Arnold Schmidt
*16.7.1959Schmidt has produced an extensive and homogeneous artistic oeuvre, which he began creating in the mid-eighties. A complex of themes very quickly crystallized: the figurative image. He used colored pencils, charcoal, watercolors, wax crayons, and acrylic paint to produce these images on paper or, from the late eighties, on canvas. Schmidt works with one formal element more than any other: the circle. Each of them emerges out of a series of circular strokes placed alongside or on top of one another and accordingly generates an intense coloristic effect. The artist uses these elements to develop his figures, depicting each part of the body, such as the torso, arms, legs, and face through these circular forms. Over the years, his works have become more and more expressive, and there has also been an increasing number of new motifs, such as birds, bicycles, and—since 1999—airplanes, all of which also often appear very abstract. Most of his figures, which he depicts standing alone or in rows of two or three, are not presented as belonging to any gender. Occasionally we find images of women, whom the artist often distinguishes from other figures by depicting them with long hair. Schmidt has brought all of these themes together in two large-format works on canvas: airplanes are lined up alongside people, bicycles, and birds.
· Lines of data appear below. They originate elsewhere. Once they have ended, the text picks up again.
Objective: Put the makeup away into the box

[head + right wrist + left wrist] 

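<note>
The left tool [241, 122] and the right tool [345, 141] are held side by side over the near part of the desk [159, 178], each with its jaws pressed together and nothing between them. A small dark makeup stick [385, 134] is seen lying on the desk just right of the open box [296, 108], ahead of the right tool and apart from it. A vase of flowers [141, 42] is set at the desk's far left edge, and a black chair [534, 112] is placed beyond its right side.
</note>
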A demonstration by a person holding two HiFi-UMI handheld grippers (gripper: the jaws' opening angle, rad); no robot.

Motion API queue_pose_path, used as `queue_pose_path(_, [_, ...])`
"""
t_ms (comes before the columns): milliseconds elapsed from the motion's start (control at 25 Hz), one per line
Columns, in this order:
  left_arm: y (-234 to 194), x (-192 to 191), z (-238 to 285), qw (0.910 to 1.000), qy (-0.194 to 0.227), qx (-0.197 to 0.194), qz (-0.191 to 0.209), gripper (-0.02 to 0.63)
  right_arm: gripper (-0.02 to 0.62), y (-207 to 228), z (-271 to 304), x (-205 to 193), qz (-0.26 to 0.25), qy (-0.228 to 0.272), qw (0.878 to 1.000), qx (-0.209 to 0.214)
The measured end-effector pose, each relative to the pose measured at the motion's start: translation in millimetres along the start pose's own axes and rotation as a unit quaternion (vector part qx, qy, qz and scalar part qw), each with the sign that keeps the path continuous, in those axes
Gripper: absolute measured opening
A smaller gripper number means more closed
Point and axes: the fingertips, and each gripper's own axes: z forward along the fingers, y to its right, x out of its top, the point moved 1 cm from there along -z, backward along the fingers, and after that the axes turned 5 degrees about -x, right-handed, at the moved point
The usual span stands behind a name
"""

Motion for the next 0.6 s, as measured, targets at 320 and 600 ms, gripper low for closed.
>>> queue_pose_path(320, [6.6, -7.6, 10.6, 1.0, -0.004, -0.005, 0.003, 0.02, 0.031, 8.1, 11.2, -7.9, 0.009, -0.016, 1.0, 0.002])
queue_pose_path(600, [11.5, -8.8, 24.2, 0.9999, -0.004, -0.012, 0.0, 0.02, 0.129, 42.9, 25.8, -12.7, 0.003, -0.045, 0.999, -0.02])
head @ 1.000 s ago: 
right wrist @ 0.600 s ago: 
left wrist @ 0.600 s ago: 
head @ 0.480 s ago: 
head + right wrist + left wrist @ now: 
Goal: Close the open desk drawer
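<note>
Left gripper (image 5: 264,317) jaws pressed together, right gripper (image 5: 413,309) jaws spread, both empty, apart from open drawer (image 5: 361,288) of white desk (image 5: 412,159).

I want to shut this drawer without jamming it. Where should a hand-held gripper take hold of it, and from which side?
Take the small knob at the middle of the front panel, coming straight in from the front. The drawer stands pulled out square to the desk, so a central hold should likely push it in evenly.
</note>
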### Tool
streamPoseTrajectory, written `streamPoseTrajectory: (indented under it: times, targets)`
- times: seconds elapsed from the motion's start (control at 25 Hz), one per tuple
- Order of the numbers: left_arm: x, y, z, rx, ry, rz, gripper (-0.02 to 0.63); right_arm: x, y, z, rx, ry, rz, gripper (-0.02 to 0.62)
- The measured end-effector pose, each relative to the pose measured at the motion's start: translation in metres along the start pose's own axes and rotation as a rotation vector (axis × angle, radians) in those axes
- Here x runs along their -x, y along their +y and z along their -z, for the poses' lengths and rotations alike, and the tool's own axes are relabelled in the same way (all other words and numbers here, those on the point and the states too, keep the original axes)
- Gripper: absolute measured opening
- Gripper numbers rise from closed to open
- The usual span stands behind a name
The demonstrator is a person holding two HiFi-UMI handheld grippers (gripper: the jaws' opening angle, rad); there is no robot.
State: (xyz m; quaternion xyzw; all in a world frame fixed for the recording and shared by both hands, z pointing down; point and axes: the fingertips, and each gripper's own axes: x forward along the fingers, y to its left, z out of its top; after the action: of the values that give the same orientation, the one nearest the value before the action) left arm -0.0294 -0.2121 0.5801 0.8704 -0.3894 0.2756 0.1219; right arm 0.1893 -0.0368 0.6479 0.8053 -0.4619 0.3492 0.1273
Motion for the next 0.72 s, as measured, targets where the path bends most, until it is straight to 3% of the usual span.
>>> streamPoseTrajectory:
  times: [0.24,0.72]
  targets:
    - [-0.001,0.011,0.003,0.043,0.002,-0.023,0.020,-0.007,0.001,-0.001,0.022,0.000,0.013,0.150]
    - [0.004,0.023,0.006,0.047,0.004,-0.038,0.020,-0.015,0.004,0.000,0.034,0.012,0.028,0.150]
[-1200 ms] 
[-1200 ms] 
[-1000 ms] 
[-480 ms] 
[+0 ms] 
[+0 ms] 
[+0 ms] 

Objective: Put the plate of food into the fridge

Arnold Schmidt was born in Wiener Neustadt on July 16, 1959. He attended the elementary school and had already been placed in various homes during his early adolescence. At the age of fifteen, he moved back in with his mother, but she was almost never home. He began an apprenticeship as a bricklayer and then, after one and a half years, switched to join the house painters and decorators, but he never completed his apprenticeship. In 1983 he entered the Lower Austrian State Hospital for Psychiatry and Neurology at Klosterneuburg: his artistic talent was soon discovered, and he moved into the “House of Artists” in 1986. Schmidt regularly goes to the atelier gugging, and almost all of his works have been created there.